Już od kilku lat, adepci sportów walki z naszej gminy okupują miejsca medalowe na czołówkach tabel za granicą. Na razie tylko w Czechach i w Słowacji, co nikogo nie dziwi, bo daleko do Szwecji czy Hiszpanii, a do braci Czechów dużo bliżej. Ale kiedyś...
Klub „Arawashi”, skupia wielu, zwłaszcza najmłodszych, utalentowanych młodych sportowców, stwarzających nadzieje wielkich sukcesów w przyszłości, jak i posiada tradycje współdziałania z klubami młodzieżowymi. Choćby z Wielkiej Brytanii. Z uznaniem oceniali poziom naszych zawodników karatecy i szkoleniowcy z Huddersfield czy Grantham -miast w sercu Albionu.
Ale do rzeczy - po dwóch wcześniejszych startach międzygminnych, gdzie do pozycji medalowych zawodnikom „Arawashi” zabrakło trochę przychylności w ocenach miejscowych arbitrów, tym razem było inaczej. Zdobyte wcześniej doświadczenie zaprocentowało i przyniosło pożądany efekt medalowy. Można by rzec, że „mocnym iktusem” zakończyły międzynarodowy sezon startowy 2025 zawodniczki z klubu „Arawashi” w górniczym nadal Hawirzowie, gdzie odbył się turniej z cyklu Środkowoeuropejska Liga Młodych Talentów Młodzieży w Karate „Moravian Cup”. Na imprezę tę dotarła liczna rzesza karateków z Czech i Słowacji, w ich gronie ekipą reprezentującą Polskę był Klub „Arawashi”, skupiający narybek adeptów karate - shotokan.
Niełatwego doboru dokonał szkoleniowiec Bogusław Hutman-Wilczek, który ostatecznie zgłosił kadrowiczów klubu, trenujących na co dzień w klubie, z rzeszy zawodników szkolących się cyklicznie w „Arawashi”, którzy wypełnili przesłanki uczestnictwa w tym turnieju. Biorą bowiem, w nim m.in. udział między innymi zawodnicy ze Słowacji sięgający po medale na poziomie europejskim.
- A jak powszechnie wiadomo - dotrzeć do strefy medalowej jest coraz trudniej – ze względu na „specjalizację” zawodniczą w wybranych konkurencjach. Niewiele klubów decyduje się na rywalizację z sąsiadami z południa.

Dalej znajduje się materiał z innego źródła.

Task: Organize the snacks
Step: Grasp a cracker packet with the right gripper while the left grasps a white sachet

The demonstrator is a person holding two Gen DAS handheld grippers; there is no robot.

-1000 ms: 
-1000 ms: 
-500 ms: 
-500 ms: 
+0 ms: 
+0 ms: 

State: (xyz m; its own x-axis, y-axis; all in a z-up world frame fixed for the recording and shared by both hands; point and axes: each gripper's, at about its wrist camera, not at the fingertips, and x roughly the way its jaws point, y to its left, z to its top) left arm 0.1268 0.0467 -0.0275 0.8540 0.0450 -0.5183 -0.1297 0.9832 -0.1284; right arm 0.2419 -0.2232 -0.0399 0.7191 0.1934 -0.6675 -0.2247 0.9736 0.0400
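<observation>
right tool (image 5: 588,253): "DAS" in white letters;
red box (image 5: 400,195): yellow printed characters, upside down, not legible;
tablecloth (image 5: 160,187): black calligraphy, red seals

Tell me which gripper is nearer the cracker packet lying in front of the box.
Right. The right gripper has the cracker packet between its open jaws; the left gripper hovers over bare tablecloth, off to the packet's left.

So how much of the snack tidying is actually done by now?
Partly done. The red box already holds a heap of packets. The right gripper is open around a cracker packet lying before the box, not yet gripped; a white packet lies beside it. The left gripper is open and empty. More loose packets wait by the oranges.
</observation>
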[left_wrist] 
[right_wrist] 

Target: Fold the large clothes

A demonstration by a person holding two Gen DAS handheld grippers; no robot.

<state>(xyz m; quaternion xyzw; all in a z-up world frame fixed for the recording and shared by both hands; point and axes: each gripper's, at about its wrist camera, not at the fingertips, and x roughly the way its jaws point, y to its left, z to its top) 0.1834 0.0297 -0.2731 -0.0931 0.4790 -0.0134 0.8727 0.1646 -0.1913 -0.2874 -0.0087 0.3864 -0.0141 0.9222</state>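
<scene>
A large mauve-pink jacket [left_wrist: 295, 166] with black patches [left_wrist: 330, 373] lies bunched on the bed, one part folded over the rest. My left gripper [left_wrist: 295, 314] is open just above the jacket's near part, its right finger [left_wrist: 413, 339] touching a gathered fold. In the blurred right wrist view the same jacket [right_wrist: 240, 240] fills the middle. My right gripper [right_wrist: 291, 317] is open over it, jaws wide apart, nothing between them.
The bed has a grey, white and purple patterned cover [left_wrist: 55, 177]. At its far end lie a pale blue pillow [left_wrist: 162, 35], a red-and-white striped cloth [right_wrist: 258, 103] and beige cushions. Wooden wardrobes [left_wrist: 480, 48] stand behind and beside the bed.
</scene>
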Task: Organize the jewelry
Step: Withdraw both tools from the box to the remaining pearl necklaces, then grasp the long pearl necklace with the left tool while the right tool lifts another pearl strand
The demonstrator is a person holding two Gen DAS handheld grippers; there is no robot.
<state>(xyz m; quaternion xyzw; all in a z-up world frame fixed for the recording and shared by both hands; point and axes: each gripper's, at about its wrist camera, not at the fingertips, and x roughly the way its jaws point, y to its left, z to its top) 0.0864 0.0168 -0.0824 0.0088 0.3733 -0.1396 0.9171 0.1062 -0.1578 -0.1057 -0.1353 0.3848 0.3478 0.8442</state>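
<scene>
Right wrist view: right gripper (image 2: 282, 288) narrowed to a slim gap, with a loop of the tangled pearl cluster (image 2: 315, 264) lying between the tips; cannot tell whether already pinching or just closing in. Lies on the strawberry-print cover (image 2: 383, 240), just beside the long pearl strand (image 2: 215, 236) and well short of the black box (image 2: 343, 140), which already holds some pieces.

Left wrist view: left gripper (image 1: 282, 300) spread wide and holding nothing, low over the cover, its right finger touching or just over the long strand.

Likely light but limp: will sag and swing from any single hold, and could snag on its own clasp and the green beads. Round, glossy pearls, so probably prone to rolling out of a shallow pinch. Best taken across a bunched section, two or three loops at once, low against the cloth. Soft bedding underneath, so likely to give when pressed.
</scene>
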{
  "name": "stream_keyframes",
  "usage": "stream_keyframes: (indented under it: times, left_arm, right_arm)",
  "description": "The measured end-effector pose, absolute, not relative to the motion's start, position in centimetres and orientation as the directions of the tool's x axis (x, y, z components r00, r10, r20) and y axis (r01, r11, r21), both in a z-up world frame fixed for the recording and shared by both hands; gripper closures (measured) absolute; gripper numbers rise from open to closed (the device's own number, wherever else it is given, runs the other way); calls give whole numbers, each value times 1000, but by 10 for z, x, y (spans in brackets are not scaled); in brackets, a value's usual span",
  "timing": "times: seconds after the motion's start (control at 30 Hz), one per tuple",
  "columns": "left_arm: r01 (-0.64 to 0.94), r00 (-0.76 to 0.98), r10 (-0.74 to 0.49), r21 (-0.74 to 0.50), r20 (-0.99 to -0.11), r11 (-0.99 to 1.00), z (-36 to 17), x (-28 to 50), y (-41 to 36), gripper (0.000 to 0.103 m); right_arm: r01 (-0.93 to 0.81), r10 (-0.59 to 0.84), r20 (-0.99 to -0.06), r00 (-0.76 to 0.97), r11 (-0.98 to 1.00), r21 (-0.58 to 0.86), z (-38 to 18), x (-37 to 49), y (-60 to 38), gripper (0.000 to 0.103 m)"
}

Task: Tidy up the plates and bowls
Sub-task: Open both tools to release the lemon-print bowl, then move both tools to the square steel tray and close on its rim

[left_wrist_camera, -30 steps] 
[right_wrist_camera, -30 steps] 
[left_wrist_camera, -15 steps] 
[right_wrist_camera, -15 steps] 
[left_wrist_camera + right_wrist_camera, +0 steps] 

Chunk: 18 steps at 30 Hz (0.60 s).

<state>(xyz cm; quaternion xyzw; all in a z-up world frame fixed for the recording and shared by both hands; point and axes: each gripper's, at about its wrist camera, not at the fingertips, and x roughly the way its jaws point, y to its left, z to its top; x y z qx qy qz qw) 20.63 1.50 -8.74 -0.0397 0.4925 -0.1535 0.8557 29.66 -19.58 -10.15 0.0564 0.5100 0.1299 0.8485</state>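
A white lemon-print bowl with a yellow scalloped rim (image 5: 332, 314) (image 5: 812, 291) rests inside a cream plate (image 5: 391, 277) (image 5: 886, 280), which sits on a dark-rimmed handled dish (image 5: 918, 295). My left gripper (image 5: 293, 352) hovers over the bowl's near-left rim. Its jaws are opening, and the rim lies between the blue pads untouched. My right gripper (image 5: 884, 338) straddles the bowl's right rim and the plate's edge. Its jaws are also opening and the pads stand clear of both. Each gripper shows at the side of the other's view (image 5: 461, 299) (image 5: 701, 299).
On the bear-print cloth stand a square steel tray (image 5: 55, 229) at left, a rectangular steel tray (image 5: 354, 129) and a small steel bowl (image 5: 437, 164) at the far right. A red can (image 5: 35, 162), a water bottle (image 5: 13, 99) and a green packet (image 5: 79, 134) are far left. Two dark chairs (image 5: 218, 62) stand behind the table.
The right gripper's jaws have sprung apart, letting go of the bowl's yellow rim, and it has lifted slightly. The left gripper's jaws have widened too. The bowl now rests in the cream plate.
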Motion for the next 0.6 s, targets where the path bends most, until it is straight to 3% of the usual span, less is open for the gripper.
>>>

Nieustraszona młodzież z Arawashi jest w rywalizacji z najlepszymi, choć nie zawsze wracają… z tarczą, nieraz wręcz pobudza ich ambicje i wole walki i ostra rywalizacja z najlepszymi - mówi sekretarz „Arawashi” Ryszard Stoecker.
Reprezentanci „Arawashi” nie rozczarowali w Hawirzowie. W mocnej stawce i żarliwej rywalizacji wywalczyli kilka medali w konkurencji układów technik kata oraz walkach kumite .
Srebrny medal w kategorii młodzika w konkurencji kumite, zdobyła Patrycja Kalfas, również srebro wywalczyli: Jan Kupczak, Wiktoria Duraj i Wiktoria Kuźminska, nieznacznie ulegając zawodniczkom z Czech. Również srebro w kategorii junior – młodszy w walkach kumite, zdobył Jan Kupczak, ale o wielkie bicie serca przyprawiła szkoleniowca Wiktoria Kuźmińska i Karolina Kurowska które po dwóch wygranych walkach uległy nieznacznie zawodniczkom z Czech Jurgovej i Kluckovej, które okazały się niezwykle wymagające w rywalizacji kumite .W kumite brąz dorzuciła jeszcze debiutująca Ross Lena. Ciut lepiej poszło w kata gdzie pierwsze miejsca zdobyli Jan Kupczak i Martyna Nytko, srebro wywalczyła Ross Emilii a brąz Świniański Filip, Kuźmińska Wiktoria i Puchała Michał.
- To jest niezły sportowy prognostyk - ocenia szkoleniowiec karateków „Arawashi” - mam do wyboru coraz większą rzeszę zawodników, którzy chcą rywalizować z najlepszymi i to -jak widać po wywalczonych medalach -bez kompleksów. Zawodnicy z „Arawashi, biorący udział w rywalizacji, prezentowali dość wysoki poziom sportowy, ale co mnie najbardziej cieszy, to świadomość, że poprzez rywalizowanie z najlepszymi nauczą się więcej - podkreśla szkoleniowiec karateków z Arawashi.